Cordato N J, Duggins A J, Halliday G M, Morris J G L, Pantelis C
Department of Geriatric Medicine, Westmead Hospital and the University of Sydney, Westmead, NSW, Australia.
Brain. 2005 Jun;128(Pt 6):1259-66. doi: 10.1093/brain/awh508. Epub 2005 Apr 20.
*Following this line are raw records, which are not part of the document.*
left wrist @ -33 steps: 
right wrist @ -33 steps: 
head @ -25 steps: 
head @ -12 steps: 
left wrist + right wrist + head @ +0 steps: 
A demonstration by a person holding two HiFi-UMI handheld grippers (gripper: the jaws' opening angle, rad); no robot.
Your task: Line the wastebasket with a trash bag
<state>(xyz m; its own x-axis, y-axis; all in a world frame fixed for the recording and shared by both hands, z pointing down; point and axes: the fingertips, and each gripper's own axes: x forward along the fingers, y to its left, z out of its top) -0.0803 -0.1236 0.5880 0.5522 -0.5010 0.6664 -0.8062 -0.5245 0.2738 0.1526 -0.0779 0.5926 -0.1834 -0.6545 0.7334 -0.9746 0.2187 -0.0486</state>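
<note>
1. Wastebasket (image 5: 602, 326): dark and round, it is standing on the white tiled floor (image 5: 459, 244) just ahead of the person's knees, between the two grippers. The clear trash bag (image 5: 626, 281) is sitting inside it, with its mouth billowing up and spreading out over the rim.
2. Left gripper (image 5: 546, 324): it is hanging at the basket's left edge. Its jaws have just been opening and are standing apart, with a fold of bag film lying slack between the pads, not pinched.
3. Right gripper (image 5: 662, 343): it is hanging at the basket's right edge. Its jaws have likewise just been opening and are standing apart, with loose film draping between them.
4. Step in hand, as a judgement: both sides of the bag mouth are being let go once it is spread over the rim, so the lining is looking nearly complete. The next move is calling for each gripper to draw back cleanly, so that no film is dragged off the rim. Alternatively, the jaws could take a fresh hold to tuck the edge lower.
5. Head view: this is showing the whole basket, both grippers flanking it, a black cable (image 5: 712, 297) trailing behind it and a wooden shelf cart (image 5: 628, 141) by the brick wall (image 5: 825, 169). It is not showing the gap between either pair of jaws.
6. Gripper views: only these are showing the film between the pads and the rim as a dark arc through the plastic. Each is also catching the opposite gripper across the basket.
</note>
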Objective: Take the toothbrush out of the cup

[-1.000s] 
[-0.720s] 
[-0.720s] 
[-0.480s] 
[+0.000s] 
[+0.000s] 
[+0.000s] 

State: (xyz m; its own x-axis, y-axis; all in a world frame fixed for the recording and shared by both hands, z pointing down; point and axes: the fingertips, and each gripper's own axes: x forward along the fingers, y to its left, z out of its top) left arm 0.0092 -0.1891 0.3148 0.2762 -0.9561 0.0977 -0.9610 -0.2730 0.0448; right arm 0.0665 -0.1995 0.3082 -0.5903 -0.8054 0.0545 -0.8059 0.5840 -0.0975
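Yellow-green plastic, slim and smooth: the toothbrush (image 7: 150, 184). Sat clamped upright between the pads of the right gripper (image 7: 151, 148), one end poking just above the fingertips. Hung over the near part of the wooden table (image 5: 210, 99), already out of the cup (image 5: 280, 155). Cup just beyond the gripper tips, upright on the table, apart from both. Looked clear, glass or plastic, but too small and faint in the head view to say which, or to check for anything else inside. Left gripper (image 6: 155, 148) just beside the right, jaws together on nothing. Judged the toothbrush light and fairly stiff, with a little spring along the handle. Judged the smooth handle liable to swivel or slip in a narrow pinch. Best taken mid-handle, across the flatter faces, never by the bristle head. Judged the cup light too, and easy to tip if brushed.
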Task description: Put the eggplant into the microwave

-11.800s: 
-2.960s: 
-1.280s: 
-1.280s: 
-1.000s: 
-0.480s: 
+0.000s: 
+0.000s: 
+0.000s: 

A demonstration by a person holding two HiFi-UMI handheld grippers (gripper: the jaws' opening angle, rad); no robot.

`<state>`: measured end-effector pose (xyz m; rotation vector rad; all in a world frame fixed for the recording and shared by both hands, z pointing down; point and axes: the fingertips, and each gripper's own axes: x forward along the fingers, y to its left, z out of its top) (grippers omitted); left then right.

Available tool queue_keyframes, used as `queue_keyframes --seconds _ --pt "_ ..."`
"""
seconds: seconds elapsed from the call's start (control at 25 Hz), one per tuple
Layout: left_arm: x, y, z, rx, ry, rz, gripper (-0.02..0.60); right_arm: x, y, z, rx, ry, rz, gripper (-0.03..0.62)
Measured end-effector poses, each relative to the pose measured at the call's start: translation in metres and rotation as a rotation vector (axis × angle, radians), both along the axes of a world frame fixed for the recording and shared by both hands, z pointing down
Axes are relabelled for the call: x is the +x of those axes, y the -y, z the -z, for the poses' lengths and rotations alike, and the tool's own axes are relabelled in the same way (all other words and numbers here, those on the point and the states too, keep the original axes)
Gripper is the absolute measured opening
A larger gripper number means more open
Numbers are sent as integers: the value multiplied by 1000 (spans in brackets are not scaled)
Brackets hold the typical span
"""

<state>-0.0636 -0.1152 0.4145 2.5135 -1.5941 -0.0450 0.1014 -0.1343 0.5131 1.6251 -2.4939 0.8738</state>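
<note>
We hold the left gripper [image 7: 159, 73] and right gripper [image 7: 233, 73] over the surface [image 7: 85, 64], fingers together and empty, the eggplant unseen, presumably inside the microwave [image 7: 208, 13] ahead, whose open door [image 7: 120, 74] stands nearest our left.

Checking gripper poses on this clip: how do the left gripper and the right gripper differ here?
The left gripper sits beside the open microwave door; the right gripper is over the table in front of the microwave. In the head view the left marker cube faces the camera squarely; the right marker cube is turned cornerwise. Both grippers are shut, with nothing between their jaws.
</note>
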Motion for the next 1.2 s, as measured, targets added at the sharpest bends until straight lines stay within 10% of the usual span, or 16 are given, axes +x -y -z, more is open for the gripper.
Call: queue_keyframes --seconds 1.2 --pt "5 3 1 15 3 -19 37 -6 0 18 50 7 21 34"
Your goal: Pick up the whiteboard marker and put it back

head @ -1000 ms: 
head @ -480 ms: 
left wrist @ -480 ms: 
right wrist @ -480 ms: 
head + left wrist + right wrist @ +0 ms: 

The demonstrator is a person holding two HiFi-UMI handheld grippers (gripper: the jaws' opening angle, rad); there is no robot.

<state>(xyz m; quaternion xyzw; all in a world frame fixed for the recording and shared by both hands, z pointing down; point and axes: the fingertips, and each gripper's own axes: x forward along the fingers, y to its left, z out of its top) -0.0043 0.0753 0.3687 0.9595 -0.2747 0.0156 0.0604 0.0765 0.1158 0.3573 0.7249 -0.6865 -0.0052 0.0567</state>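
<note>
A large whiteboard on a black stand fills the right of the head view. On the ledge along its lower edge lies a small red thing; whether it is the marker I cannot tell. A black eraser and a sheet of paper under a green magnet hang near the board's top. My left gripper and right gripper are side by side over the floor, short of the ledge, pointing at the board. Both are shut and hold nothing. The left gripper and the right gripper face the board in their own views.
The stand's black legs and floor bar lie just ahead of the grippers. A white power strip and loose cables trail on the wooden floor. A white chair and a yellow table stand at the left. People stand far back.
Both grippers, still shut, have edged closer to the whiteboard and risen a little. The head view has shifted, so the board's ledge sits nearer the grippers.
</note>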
Most cerebral imaging studies of patients with progressive supranuclear palsy (PSP) have noted subtle atrophy, although the full extent of atrophy and any correlates to clinical features have not been determined. We used voxel-based morphometry analysis of grey matter, white matter and CSF on MRI brain scans to map the statistical probability of regional tissue atrophy in 21 patients with PSP, 17 patients with Parkinson's disease and 23 controls. PSP and Parkinson's disease cohorts were selected to approximate the mid-stages of their respective disease courses. Where regions of significant tissue atrophy were identified in a disease group relative to controls, the probability of tissue loss within those regions was correlated with global indices of motor disability, and behavioural and cognitive disturbance for that disease group. Minimal regional atrophy was observed in Parkinson's disease. PSP could be distinguished from both controls and Parkinson's disease by symmetrical tissue loss in the frontal cortex (maximal in the orbitofrontal and medial frontal cortices), subcortical nuclei (midbrain, caudate and thalamic) as well as periventricular white matter. For PSP, motor deficits correlated with atrophy of the caudate and motor cingulate, while behavioural changes related to atrophy in the orbitofrontal cortex and midbrain. These data suggest that intrinsic neurodegeneration of specific subcortical nuclei and frontal cortical subregions together contribute to motor and behavioural disturbances in PSP and differentiate this disorder from Parkinson's disease within 2-4 years of symptom onset.
大多数对进行性核上性麻痹(PSP)患者的脑成像研究都注意到了细微的萎缩,尽管萎缩的全部程度以及与临床特征的任何相关性尚未确定。我们对21例PSP患者、17例帕金森病患者和23名对照者的脑部MRI扫描进行基于体素的形态学分析,以绘制灰质、白质和脑脊液区域组织萎缩的统计概率图。PSP和帕金森病队列被选来接近各自疾病进程的中期。在疾病组相对于对照组中确定有显著组织萎缩的区域,这些区域内组织丢失的概率与该疾病组的运动功能障碍、行为和认知障碍的整体指标相关。在帕金森病中观察到最小程度的区域萎缩。PSP可通过额叶皮质(眶额和内侧额叶皮质最明显)、皮质下核(中脑、尾状核和丘脑)以及脑室周围白质的对称性组织丢失与对照组和帕金森病区分开来。对于PSP,运动缺陷与尾状核和运动扣带回的萎缩相关,而行为改变与眶额皮质和中脑的萎缩有关。这些数据表明,特定皮质下核和额叶皮质亚区域的内在神经变性共同导致了PSP中的运动和行为障碍,并在症状出现的2至4年内将这种疾病与帕金森病区分开来。